Обходя развалины, которых раньше тут не было, Сергей оказался в метрах пятидесяти от вагона, где еще совсем недавно жил. Постоял, прислушался. Вокруг покоилась тяжелая давящая тишина. "Словно вторично судьбу испытываю, - подумал Бакукин, - напороться на часового проще простого". И, вздохнув, пошел дальше. "Как-то там Карл, Влацек, живы ли они, вот если бы знали, что я хожу рядом и... на свободе". Глухие раскаты взрывов смолкли. По всему городу облегченно и торжественно, словно напоминая о том, что они еще живы и невредимы, завыли сирены отбоя.

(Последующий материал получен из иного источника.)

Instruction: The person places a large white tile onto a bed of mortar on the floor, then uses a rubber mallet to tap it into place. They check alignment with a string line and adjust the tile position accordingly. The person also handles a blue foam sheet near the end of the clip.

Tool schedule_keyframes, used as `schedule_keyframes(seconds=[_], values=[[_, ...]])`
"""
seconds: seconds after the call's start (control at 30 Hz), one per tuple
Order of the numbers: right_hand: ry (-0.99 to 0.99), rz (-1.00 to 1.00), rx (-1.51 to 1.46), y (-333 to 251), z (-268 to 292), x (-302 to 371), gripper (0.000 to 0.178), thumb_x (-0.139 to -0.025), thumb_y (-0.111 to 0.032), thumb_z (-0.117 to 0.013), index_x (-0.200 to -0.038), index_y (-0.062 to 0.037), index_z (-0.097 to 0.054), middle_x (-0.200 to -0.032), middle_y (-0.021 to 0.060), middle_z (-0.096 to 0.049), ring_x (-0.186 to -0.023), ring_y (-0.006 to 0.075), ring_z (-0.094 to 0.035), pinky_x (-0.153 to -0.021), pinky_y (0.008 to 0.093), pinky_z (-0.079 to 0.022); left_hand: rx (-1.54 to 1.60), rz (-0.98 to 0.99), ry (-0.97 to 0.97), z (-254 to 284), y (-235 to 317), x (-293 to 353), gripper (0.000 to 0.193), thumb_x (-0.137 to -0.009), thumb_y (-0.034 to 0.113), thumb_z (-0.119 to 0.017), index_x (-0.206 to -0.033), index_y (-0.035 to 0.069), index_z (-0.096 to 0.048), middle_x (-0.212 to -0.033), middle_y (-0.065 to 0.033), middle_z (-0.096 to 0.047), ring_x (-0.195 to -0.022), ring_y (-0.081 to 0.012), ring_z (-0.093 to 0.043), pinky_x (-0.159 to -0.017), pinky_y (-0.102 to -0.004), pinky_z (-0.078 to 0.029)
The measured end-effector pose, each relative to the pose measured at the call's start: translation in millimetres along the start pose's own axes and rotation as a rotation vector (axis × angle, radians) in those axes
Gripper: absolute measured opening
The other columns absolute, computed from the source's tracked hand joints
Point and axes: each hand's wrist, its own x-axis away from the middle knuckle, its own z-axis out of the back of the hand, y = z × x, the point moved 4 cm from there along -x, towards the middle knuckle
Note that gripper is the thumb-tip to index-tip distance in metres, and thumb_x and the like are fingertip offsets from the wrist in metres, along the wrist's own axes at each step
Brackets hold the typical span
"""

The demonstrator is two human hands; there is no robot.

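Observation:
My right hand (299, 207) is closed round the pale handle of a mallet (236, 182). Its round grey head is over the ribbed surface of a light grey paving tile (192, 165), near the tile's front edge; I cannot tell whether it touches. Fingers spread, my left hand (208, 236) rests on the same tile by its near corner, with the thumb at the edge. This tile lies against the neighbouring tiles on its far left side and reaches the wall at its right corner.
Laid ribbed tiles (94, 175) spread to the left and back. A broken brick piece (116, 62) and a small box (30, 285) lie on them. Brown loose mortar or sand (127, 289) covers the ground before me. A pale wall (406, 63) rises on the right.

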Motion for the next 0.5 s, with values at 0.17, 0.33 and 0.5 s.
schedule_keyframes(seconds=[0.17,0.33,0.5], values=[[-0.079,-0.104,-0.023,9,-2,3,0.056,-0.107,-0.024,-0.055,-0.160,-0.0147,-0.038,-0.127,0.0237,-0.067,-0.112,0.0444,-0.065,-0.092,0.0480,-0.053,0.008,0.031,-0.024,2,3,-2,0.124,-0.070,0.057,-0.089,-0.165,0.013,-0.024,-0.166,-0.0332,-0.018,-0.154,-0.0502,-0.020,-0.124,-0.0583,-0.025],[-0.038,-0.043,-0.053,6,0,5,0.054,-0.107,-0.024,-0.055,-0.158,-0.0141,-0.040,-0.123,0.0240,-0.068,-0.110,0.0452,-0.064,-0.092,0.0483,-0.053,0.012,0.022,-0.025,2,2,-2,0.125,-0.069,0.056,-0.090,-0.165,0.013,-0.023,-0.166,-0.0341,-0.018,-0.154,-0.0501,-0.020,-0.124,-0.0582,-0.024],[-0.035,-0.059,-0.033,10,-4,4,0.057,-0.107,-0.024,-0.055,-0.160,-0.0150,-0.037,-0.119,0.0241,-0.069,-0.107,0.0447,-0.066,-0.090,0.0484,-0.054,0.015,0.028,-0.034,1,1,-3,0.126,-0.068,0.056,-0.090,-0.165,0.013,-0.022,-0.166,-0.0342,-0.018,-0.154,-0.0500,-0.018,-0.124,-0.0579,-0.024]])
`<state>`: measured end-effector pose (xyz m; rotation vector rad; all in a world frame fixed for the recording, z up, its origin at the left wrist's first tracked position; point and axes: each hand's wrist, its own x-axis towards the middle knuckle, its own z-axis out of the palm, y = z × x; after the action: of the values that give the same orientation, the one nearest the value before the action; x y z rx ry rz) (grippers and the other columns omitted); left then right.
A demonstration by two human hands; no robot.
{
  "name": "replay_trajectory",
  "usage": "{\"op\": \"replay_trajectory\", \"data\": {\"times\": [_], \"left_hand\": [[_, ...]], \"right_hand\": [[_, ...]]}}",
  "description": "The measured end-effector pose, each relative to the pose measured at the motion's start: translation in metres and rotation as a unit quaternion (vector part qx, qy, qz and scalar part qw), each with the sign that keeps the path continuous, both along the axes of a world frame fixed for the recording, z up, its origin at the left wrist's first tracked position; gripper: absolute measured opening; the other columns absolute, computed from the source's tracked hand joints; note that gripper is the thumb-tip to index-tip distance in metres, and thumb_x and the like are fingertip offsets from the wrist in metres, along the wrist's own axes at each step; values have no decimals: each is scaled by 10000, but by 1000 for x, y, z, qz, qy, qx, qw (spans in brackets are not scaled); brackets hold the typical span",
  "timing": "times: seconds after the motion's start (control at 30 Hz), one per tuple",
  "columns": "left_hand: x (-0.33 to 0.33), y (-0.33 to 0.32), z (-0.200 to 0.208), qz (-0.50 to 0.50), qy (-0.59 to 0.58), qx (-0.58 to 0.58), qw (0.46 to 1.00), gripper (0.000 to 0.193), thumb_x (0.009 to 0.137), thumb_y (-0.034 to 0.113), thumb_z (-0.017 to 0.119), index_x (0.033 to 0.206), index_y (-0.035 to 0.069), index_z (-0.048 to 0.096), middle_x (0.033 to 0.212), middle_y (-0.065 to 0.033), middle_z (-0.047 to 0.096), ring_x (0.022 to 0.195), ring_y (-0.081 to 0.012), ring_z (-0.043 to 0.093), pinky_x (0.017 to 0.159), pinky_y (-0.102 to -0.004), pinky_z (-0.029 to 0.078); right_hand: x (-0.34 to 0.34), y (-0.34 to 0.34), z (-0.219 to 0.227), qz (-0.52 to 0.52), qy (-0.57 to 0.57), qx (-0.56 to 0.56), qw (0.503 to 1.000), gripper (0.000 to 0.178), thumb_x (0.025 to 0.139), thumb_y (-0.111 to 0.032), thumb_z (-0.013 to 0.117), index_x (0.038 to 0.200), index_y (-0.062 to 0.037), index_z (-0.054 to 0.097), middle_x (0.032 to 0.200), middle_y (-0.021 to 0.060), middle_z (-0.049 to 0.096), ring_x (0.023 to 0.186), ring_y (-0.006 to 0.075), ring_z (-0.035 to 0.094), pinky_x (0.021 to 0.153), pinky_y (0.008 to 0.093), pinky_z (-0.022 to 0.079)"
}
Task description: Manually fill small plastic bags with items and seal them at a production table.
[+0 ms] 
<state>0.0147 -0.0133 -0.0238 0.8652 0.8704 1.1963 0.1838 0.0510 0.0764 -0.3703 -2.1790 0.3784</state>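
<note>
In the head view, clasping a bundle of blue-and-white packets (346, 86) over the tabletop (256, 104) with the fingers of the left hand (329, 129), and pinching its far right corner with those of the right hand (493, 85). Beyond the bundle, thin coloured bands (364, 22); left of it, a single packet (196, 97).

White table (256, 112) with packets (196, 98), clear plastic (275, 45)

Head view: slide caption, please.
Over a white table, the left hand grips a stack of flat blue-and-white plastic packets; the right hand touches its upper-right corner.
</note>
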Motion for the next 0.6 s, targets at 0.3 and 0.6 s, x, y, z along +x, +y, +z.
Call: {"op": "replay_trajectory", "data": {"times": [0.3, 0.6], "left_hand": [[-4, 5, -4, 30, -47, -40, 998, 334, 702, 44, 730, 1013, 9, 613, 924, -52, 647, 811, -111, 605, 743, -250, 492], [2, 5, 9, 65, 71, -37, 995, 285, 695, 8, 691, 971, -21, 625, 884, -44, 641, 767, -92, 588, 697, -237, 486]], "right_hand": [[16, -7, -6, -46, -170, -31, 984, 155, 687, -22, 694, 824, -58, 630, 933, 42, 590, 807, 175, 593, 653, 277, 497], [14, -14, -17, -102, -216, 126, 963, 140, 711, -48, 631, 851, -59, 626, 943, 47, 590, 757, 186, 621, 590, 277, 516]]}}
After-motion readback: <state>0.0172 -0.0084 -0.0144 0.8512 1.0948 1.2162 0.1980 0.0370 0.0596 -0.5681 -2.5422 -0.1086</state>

Уже под утро, засыпая в подвале под зудящий писк голодных мышей, Бакукин подумал о том, что завтра он будет действовать решительней.
Весь день он наблюдал из укрытия за станцией. К вечеру пути восстановили и с горки покатились вагоны, образуя составы. Он приметил особый, свой, с зачехленными танками и "фердинандами" на платформах, с длинными, тяжело груженными пульманами среди них, подумал: "Этот наверняка на восток, к фронту". И стал ждать темноты. Раньше ночи он все равно не уйдет, этот их порядок Бакукин тоже знал: все поезда расползаются со станции ночью.